Он отступил, уклоняясь от моего прикосновения.
— Ничего не хочешь объяснить? — в его голосе звенела боль. — Что, твою мать, это за картина? Почему он… тебя целовал?
Я усмехнулась, чувствуя, как по щекам катятся слёзы.
— Ну, факт измены налицо. Немного с натяжечкой, конечно, вышло. Но вышло же. Что хотел доказать, ты доказал. О, женщины, нам имя — вероломство!
Он смотрел на меня долго, мучительно, словно пытаясь найти в моём лице хоть крупицу правды сквозь пелену предательства, а мне хотелось сказать: «Ты переигрываешь», но я не могла — так нестерпимо мне сейчас было больно.

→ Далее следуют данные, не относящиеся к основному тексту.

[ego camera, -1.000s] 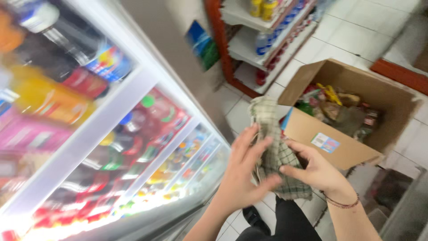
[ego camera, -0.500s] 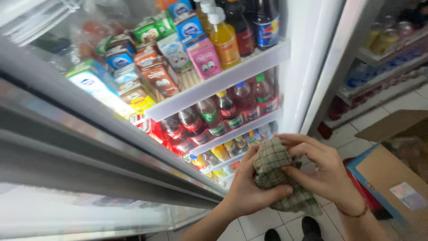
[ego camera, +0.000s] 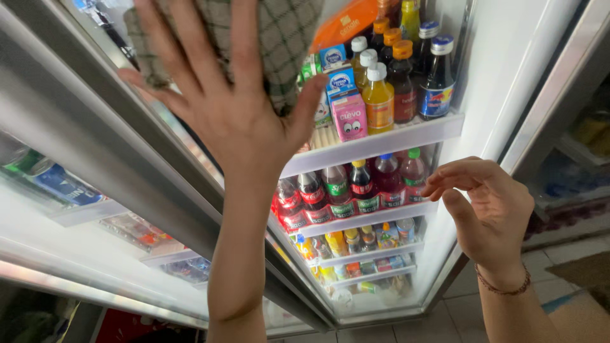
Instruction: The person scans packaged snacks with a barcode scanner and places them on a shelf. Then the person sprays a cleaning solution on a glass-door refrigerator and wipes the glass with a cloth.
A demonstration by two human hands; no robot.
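Checked green-and-cream cloth [ego camera: 279,38] lies pressed flat under the left hand [ego camera: 232,108], fingers spread wide, against the open fridge door [ego camera: 95,146] at upper left, while right of it the right hand [ego camera: 489,209] hangs empty and loosely curled beside the bottle shelves [ego camera: 381,143].

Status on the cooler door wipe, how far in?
Barely started. Done: nothing shows as wiped. In hand: the left hand presses a checked cloth flat against the upper glass door. The right hand hangs empty near the drink shelves. Left: apparently the lower glass of the door.
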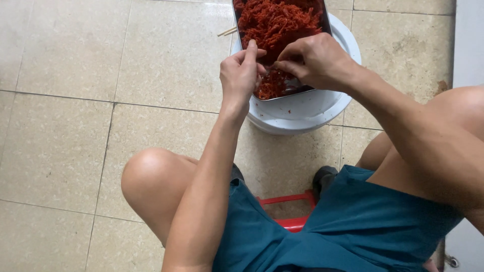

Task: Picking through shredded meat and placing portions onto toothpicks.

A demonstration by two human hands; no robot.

Каховский отвернулся, опёрся о перила и тихо сказал:
— Мне нужно подумать. Одному.
Потом оттолкнулся, развернулся и ушёл, хлопнув дверью.
А я осталась стоять на балконе, разбитая, униженная, преданная.
Или всё же предавшая? Такая же, как все?
Использованная, как лабораторная мышь в жестоком эксперименте. И мои чувства, моя любовь, мои слёзы — всё это было лишь частью его сценария.
Спектакль окончен. Занавес.
12
Я понятия не имела, куда уехал Каховский.
Из ресторана я вернулась одна. Собрала вещи и уехала. В тот же вечер.
Следующие два дня были адом. Я не ела, не спала, не выходила из дома — только перематывала в голове произошедшее.